University of Malta gets funding for Mediterranean arts programme

The University of Malta’s English Department has been awarded funds to hold a Mediterranean-wide literature, arts and culture programme in 2017- 2018

Participants at the Writing the Mediterranean Programme (2014)
Participants at the Writing the Mediterranean Programme (2014)
Prof. Stella Borg Barthet (Department of English, University of Malta) was successfully awarded funding for Mediterranean Imaginaries to be held in 2017 and 2018.
Prof. Stella Borg Barthet (Department of English, University of Malta) was successfully awarded funding for Mediterranean Imaginaries to be held in 2017 and 2018.

The Department of English at the University of Malta has been awarded Erasmus+ funding in order to host an intensive programme entitled ‘Mediterranean Imaginaries: Literature, Arts, Culture.’

The programme builds on the foundations laid by the Writing the Mediterranean programme that the Department hosted in 2013 and 2014, and for which it was also awarded similar funding.

The upcoming programme is set to take place in 2017 and 2018, and it will bring together academics and students from seven different universities, namely: Goldsmiths (UK), Nova Gorica (Slovenia), Minho (Portugal), Cagliari (Italy), Florence (Italy), Carthage (Tunisia), and Malta.

The programme includes two intensive spring schools to be hosted in Malta, two postgraduate symposia to be hosted in Malta and London, and a number of events and publications such as lectures, seminars, poster sessions, workshops, and special issue journals, which will be held in all the partner countries.

These activities will maximise the impact and reach of the ideas and scholarship generated by Mediterranean Imaginaries, to the benefit of academics and students working in, on, and around the Mediterranean.

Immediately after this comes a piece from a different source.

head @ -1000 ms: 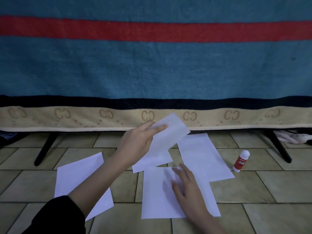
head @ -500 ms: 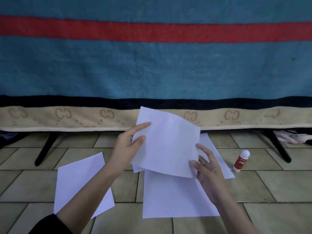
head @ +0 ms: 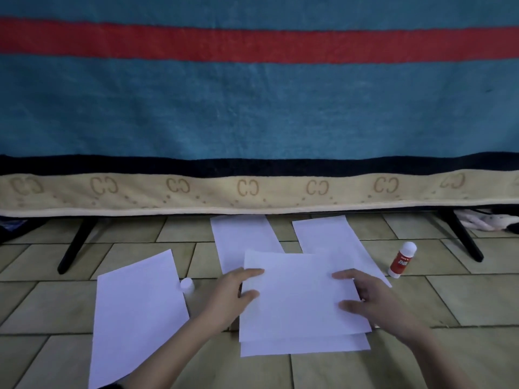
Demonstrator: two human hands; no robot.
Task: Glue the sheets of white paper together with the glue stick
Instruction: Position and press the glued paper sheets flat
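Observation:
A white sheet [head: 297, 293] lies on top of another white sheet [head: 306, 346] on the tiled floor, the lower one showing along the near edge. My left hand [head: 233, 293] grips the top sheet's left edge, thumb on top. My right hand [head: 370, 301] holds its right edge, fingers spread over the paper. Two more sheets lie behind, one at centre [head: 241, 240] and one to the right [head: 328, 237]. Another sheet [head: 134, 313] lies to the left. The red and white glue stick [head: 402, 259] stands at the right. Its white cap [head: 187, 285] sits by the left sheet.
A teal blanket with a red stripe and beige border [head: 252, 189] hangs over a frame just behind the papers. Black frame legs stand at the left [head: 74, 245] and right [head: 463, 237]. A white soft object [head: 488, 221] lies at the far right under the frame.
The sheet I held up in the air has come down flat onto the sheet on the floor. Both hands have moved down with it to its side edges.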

Participants in the programme will explore and study Mediterranean literature, film, and a large array of texts from different periods, engaging with the cultural encounters, clashes, and exchanges of the region. They will study how these, in turn, affect national and regional literatures through a research network that operates at transnational level, sharing and confronting ideas, practices, and study methods.

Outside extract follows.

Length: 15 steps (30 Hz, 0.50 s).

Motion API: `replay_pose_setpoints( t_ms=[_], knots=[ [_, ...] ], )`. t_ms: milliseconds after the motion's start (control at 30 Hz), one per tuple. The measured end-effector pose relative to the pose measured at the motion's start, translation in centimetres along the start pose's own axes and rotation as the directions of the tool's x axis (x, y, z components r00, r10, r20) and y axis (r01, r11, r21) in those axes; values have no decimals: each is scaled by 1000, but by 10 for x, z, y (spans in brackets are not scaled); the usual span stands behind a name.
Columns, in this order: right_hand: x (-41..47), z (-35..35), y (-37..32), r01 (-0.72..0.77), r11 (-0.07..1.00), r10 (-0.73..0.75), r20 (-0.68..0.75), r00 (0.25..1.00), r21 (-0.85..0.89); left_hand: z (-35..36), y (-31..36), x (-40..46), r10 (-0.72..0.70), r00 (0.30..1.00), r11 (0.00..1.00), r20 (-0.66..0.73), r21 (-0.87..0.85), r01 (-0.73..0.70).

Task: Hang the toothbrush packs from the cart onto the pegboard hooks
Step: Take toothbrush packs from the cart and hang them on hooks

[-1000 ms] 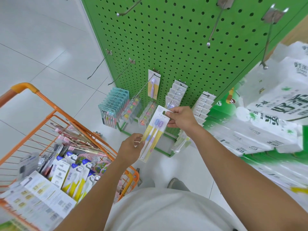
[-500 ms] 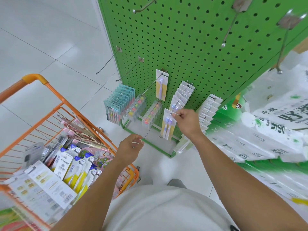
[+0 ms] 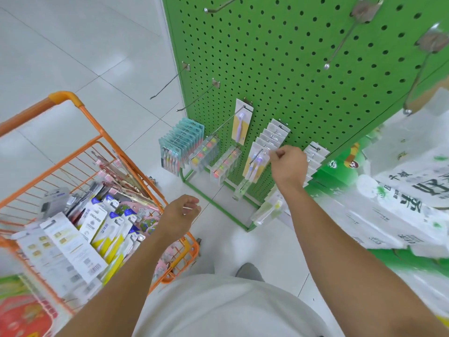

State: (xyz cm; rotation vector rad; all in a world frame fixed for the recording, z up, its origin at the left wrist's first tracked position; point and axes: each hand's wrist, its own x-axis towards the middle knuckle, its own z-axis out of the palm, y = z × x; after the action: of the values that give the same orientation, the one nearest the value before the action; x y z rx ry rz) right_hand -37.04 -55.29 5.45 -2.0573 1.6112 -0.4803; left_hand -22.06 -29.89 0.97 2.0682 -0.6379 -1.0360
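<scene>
A yellow-and-white toothbrush pack (image 3: 256, 164) hangs at the front of a hook on the green pegboard (image 3: 291, 69), ahead of a row of white packs (image 3: 275, 133). My right hand (image 3: 288, 166) is at its top right corner, fingers curled and pinching the header. My left hand (image 3: 179, 215) hovers over the near corner of the orange cart (image 3: 80, 110), loosely curled and holding nothing. Several toothbrush packs (image 3: 107, 229) lie piled in the cart.
Low hooks carry teal packs (image 3: 181, 147), clear packs (image 3: 205, 152) and a single purple brush pack (image 3: 241, 125). Bare hooks (image 3: 167, 88) jut out to the left and higher up (image 3: 340, 47). Plastic-wrapped tissue bundles (image 3: 401, 190) crowd the right. White tiled floor lies below.
My right hand carried the pack up to the pegboard and slid it onto the hook. My left hand let go of its lower end and dropped back toward the cart.
</scene>
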Motion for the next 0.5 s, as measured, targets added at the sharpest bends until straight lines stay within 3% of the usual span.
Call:
replay_pose_setpoints(
  t_ms=[67,133,233,267,367,500],
  knots=[
    [-23,-5,-4,27,995,-18,-91,996,98,-3,-7,-13,-42,998,999,-49,-21,41],
    [-52,-1,-13,147,962,-123,-117,986,230,-10,-19,-28,-94,986,995,-141,-38,90],
    [-96,30,-34,252,903,-320,153,935,347,-33,-49,-54,-205,934,978,-292,-39,203],
    [-110,47,-42,264,899,-373,295,880,351,-43,-61,-64,-245,907,969,-341,-52,242],
    [-155,99,-67,316,892,-452,645,617,323,-76,-94,-87,-369,795,924,-482,-101,368],
    [-196,146,-115,352,871,-470,793,387,344,-127,-141,-94,-451,654,869,-607,-132,477]
  ],
)
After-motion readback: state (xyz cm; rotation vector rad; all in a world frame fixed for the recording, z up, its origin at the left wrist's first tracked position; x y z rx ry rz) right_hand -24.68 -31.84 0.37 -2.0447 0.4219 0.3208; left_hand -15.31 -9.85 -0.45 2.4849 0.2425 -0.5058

The programme will foreground and explore openness and hospitality in relation to those experiencing political strife and aims to develop receptivity and understanding of different cultures, both in the participants who are directly involved, as well as in the wider communities in which they live and work.

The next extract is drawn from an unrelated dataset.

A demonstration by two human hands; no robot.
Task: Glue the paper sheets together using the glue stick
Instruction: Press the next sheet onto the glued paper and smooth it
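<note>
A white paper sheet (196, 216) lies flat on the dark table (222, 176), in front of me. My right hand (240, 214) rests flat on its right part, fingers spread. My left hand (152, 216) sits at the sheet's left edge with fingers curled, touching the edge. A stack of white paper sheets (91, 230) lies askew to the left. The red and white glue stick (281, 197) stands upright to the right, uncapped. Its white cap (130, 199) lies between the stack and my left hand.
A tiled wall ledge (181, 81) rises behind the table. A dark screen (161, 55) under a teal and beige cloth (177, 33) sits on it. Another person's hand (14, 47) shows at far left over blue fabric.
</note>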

The Department of English offers hundreds of students a stimulating and wide-ranging academic experience at both undergraduate and postgraduate level on an annual basis. It offers specialisation in diverse areas such as literary theory, contemporary literature, comparative literature, cultural studies, romanticism, modernism, postcolonial studies, posthumanism, the post-literary, and linguistics, the Department is committed to a standard of excellence in teaching and research.